= Exercise =
From the records below, please repeat exactly the line that has "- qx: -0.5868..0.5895", the line that has "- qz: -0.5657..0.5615", and every line between them, and nothing else.

= Exercise data =

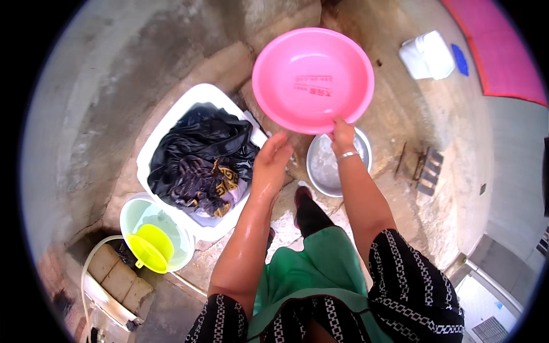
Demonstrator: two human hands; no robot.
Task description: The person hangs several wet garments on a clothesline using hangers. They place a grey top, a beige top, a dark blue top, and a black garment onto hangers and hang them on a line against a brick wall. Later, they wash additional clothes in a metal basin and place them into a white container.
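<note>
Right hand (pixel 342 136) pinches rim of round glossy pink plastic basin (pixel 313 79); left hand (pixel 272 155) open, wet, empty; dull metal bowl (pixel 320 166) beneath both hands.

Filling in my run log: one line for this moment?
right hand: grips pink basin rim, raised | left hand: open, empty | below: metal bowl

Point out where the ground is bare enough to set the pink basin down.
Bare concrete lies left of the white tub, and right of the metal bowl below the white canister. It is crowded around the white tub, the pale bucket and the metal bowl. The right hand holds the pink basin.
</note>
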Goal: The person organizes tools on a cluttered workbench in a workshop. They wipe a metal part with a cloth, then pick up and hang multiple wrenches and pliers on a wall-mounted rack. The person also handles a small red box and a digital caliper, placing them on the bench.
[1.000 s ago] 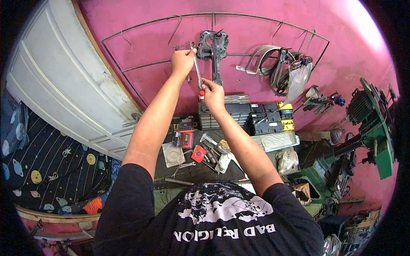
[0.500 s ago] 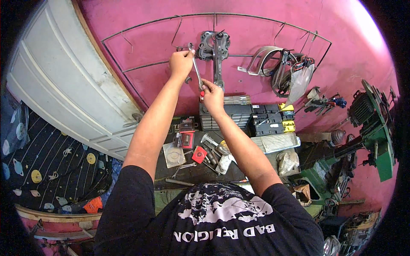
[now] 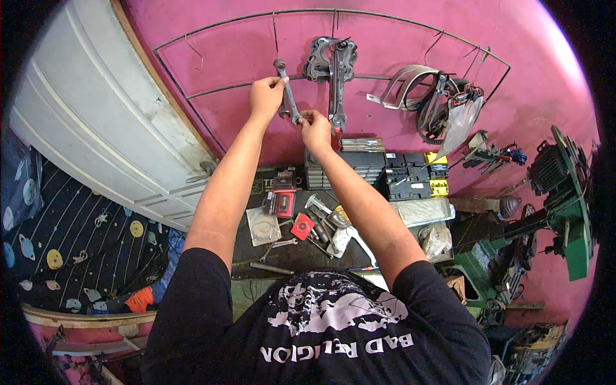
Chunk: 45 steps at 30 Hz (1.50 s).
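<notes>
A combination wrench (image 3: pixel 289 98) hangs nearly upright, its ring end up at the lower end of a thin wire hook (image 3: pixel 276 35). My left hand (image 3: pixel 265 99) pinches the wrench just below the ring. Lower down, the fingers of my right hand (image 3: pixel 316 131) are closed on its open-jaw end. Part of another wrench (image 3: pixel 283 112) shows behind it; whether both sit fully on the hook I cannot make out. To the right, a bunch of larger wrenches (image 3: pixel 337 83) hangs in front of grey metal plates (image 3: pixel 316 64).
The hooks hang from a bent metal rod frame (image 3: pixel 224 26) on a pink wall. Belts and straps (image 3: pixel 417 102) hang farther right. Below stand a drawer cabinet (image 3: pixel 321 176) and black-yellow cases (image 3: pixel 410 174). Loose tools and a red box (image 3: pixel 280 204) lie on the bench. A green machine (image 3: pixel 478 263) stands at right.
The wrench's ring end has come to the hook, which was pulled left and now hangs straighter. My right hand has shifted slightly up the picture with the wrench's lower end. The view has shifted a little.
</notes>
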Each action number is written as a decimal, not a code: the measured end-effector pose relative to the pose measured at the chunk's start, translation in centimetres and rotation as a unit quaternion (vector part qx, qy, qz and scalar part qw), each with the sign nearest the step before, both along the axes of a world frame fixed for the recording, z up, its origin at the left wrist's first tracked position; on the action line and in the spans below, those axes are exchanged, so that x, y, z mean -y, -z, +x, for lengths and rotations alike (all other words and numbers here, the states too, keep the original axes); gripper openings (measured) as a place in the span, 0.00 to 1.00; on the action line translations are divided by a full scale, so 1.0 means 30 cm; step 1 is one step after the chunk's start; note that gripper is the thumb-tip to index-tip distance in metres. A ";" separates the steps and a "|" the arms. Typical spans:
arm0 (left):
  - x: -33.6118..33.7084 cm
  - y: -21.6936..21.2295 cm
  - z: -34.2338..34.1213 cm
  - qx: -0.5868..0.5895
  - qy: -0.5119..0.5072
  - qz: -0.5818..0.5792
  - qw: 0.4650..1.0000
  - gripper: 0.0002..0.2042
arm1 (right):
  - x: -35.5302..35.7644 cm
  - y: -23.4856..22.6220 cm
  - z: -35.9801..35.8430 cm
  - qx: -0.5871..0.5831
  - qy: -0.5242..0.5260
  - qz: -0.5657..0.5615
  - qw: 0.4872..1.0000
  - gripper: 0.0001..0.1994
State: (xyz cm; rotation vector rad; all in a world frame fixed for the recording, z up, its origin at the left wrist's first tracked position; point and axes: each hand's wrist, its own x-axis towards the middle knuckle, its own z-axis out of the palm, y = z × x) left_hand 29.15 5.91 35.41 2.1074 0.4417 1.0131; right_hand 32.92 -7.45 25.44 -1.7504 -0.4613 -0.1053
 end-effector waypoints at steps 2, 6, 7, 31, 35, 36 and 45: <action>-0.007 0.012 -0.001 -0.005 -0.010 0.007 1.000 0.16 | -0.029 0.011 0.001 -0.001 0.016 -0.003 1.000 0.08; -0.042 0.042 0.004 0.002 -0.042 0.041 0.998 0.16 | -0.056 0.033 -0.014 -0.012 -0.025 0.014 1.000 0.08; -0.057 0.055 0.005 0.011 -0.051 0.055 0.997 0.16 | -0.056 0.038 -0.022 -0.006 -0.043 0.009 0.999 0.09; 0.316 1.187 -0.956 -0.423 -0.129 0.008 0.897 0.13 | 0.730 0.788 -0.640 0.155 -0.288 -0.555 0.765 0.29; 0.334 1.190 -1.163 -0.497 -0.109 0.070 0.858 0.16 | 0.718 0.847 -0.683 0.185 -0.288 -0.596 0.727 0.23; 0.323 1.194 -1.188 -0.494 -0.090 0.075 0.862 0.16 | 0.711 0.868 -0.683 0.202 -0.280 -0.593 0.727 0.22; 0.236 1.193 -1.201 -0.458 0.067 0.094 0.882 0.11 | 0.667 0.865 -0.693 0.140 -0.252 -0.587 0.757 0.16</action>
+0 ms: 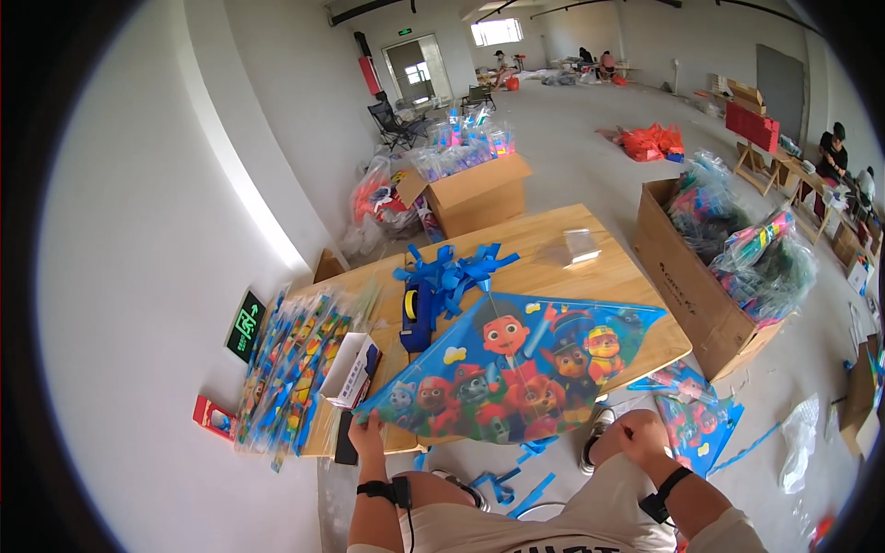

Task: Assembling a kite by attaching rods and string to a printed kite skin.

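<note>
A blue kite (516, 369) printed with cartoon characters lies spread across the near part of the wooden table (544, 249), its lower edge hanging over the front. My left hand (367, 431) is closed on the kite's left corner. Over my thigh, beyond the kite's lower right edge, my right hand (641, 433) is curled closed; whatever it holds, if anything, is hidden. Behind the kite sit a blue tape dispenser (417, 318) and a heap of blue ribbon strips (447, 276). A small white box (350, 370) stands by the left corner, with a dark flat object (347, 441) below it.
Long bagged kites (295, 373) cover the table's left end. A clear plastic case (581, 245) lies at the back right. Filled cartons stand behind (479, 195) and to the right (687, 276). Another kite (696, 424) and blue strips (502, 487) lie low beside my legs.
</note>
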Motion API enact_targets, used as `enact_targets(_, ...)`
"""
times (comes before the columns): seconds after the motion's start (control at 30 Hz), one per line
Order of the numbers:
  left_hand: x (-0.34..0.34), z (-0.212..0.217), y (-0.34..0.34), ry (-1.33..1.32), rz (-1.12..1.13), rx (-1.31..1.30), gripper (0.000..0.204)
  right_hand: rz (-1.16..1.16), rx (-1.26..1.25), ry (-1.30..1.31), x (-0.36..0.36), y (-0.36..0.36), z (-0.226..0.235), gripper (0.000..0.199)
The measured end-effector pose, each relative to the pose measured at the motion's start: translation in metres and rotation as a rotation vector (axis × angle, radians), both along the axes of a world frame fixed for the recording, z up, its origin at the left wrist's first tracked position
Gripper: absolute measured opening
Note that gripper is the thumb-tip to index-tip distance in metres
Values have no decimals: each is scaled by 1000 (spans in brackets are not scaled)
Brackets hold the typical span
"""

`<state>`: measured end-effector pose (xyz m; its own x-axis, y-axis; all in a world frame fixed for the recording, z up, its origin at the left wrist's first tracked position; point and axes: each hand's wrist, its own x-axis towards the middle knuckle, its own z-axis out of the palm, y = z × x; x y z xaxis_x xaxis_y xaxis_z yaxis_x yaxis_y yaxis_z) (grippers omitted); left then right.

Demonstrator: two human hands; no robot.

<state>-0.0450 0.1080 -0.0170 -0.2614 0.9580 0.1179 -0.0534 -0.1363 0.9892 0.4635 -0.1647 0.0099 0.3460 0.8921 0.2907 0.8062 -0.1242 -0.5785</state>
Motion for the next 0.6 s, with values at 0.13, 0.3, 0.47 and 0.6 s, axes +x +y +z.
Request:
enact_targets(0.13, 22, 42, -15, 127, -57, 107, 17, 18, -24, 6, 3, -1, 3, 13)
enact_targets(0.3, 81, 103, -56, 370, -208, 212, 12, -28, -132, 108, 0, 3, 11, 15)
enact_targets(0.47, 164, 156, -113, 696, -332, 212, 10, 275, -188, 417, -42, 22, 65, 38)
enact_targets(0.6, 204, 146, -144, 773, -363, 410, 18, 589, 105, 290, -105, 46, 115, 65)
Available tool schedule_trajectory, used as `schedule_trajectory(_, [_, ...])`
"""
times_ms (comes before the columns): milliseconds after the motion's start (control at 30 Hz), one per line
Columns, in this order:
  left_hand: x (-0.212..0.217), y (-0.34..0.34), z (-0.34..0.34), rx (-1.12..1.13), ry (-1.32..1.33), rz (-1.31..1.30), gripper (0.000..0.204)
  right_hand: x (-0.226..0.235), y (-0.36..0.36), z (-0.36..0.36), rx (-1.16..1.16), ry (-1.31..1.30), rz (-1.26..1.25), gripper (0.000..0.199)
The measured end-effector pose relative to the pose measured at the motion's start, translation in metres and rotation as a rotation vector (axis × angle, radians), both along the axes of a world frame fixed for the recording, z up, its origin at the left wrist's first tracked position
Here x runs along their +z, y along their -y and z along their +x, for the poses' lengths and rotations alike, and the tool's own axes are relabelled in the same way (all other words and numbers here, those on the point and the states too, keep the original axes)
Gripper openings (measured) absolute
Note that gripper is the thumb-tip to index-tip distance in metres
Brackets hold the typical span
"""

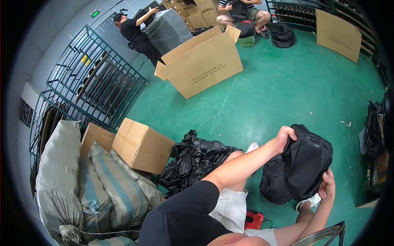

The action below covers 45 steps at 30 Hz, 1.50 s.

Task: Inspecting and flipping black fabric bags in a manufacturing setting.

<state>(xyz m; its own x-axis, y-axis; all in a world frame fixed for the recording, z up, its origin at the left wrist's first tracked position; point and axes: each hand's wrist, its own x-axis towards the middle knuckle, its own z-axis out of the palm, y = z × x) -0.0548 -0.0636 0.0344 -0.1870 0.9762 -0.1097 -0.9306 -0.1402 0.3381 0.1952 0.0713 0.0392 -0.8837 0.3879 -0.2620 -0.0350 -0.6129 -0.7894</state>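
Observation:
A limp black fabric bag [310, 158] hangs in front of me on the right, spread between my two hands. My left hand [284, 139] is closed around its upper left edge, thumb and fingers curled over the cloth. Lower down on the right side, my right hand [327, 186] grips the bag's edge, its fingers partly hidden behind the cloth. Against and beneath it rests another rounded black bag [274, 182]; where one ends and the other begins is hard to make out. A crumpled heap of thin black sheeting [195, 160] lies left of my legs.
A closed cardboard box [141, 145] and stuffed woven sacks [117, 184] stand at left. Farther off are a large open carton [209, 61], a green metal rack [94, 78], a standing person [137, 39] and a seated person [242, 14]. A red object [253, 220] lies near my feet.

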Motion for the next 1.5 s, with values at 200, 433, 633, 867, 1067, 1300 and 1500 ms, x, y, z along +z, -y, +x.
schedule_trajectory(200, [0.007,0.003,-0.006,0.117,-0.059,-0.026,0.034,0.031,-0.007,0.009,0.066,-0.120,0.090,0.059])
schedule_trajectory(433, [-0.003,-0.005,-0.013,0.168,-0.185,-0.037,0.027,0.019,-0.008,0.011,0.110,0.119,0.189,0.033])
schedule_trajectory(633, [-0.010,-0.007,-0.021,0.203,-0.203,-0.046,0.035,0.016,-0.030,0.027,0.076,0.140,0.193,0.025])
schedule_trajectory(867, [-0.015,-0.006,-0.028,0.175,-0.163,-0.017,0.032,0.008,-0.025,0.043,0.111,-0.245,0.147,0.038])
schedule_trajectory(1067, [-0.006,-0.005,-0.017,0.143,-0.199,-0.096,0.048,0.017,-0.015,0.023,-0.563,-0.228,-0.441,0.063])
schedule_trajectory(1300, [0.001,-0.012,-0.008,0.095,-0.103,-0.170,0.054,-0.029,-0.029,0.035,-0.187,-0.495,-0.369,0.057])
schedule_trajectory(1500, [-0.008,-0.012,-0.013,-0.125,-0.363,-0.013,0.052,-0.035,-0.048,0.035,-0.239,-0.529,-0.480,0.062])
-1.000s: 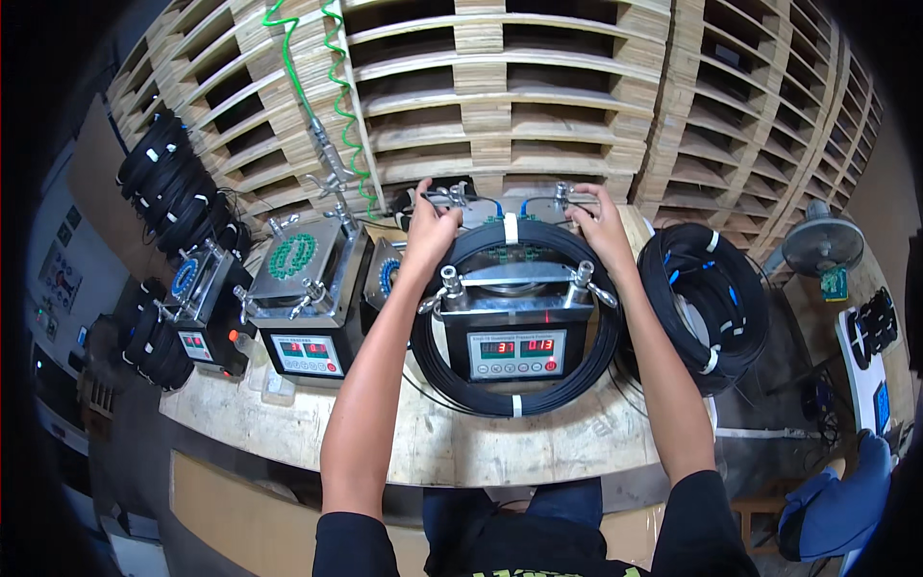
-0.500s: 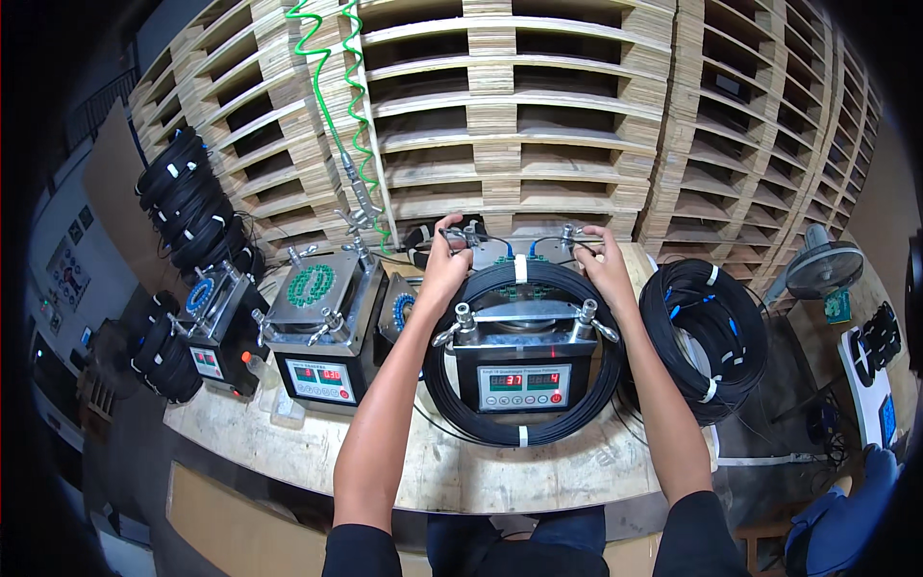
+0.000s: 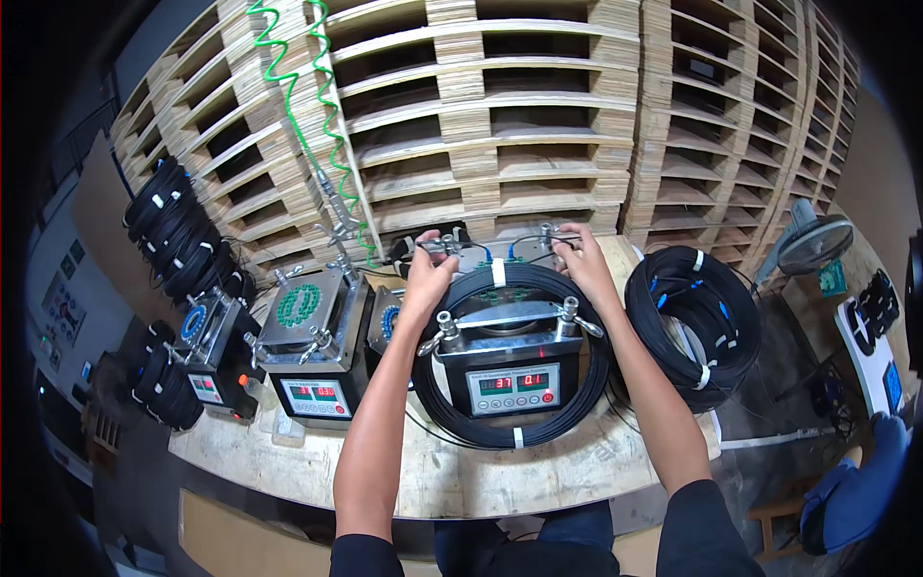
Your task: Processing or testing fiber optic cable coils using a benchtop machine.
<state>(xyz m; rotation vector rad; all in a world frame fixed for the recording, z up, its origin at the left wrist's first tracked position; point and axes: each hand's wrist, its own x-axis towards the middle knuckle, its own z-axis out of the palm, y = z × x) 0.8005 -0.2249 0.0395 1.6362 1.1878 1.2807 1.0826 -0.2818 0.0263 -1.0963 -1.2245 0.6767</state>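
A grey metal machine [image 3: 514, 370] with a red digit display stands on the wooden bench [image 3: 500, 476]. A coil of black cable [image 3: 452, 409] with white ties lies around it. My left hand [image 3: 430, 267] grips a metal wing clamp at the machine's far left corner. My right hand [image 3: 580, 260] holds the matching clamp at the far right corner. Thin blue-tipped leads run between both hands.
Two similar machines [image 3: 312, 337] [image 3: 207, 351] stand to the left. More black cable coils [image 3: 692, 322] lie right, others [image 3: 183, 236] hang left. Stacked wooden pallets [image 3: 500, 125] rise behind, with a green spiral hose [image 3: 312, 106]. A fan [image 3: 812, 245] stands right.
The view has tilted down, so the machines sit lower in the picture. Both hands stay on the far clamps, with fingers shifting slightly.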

= Response to the exercise =
  - qx: -0.5868..0.5895
  - qy: -0.5119..0.5072
  - qz: -0.5818..0.5792
  - qw: 0.4650..1.0000
  - gripper: 0.0002..0.2042
arm1 (right):
  - x: -35.5302..35.7644 cm
  - y: -23.4856..22.6220 cm
  - z: -35.9801..35.8430 cm
  - qx: -0.5871..0.5831
  - qy: -0.5242..0.5260
  - qz: -0.5657..0.5615

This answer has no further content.